## Task prompt
Take the data below and copy exactly the lines starting at the one with "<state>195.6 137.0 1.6" and finishing at the one with "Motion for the", both included.

## Supplied data
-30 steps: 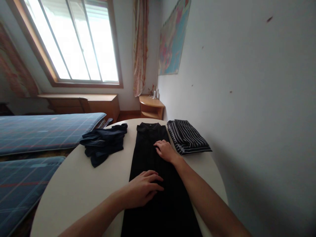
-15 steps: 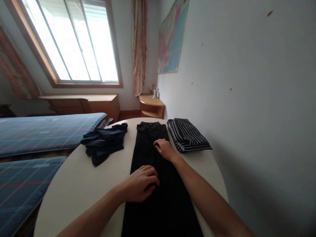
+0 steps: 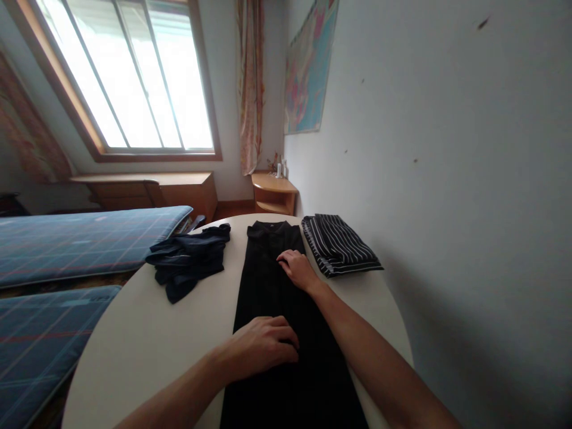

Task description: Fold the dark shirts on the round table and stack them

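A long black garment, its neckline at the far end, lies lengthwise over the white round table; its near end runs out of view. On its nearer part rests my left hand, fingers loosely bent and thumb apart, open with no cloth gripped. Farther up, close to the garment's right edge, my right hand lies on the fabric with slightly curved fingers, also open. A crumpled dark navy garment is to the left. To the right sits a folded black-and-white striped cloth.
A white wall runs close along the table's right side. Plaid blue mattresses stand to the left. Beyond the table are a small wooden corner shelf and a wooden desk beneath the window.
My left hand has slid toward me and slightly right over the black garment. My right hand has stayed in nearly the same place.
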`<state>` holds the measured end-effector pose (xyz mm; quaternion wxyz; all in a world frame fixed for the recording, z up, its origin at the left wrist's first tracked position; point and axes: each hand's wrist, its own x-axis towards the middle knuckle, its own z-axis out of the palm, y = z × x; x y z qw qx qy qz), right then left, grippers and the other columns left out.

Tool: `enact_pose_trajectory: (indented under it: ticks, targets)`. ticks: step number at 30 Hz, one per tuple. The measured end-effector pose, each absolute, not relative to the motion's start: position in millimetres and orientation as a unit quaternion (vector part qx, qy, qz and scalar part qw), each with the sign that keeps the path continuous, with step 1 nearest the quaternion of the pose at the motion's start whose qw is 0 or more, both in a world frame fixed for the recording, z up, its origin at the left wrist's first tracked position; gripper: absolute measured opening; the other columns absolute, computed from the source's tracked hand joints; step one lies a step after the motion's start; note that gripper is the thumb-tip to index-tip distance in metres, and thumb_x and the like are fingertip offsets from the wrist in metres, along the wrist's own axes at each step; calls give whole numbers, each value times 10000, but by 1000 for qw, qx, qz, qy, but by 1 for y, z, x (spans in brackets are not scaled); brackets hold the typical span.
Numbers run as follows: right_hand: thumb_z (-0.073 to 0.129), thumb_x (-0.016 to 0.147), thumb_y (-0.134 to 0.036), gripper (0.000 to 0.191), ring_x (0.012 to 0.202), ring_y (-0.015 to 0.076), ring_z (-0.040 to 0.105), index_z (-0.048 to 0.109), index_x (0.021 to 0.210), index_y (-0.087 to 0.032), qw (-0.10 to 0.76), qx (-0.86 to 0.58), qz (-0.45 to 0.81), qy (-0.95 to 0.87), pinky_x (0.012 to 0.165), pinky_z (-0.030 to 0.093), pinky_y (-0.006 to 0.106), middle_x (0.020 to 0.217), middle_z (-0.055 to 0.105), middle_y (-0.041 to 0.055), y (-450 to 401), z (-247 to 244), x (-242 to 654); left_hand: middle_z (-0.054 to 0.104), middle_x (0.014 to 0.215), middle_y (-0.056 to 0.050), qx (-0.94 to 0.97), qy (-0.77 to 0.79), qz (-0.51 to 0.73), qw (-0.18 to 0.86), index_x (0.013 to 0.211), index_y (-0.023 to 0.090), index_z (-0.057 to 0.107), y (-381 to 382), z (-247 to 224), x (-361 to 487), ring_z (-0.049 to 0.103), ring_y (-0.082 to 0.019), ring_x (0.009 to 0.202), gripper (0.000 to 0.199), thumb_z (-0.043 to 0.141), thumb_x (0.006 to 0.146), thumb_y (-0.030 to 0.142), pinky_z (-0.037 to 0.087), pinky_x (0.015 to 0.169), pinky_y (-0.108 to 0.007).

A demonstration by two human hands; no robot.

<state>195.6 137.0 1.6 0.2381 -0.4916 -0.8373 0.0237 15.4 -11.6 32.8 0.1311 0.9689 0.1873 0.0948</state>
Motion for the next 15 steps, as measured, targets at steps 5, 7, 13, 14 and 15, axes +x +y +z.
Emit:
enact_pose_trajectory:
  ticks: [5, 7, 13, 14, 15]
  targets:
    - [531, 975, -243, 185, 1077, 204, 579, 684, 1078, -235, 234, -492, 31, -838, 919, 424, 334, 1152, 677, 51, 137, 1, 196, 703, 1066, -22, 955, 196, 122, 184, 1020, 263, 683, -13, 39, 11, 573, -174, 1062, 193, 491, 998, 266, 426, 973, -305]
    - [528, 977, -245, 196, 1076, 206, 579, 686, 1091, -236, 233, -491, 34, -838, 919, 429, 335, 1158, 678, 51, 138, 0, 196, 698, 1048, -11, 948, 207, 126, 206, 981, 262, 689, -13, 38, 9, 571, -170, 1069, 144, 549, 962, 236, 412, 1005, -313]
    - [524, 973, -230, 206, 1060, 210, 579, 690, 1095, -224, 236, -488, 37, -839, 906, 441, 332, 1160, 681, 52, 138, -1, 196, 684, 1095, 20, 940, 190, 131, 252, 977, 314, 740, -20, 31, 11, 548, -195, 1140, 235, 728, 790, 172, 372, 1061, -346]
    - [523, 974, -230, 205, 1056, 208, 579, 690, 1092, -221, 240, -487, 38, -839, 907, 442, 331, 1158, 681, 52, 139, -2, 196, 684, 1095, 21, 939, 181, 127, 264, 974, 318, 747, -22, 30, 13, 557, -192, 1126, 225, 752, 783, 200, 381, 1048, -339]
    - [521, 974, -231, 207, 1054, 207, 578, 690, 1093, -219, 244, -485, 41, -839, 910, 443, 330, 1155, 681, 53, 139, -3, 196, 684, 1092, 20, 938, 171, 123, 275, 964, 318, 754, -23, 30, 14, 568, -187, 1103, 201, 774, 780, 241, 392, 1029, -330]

## Written response
<state>195.6 137.0 1.6 0.2381 -0.4916 -0.8373 0.0237 15.4 -11.6 32.8 0.1311 0.9689 0.1873 0.0948</state>
Motion for the next 15 steps, as measured, targets at steps 5, 7, 13, 14 and 15, axes +x +y +z.

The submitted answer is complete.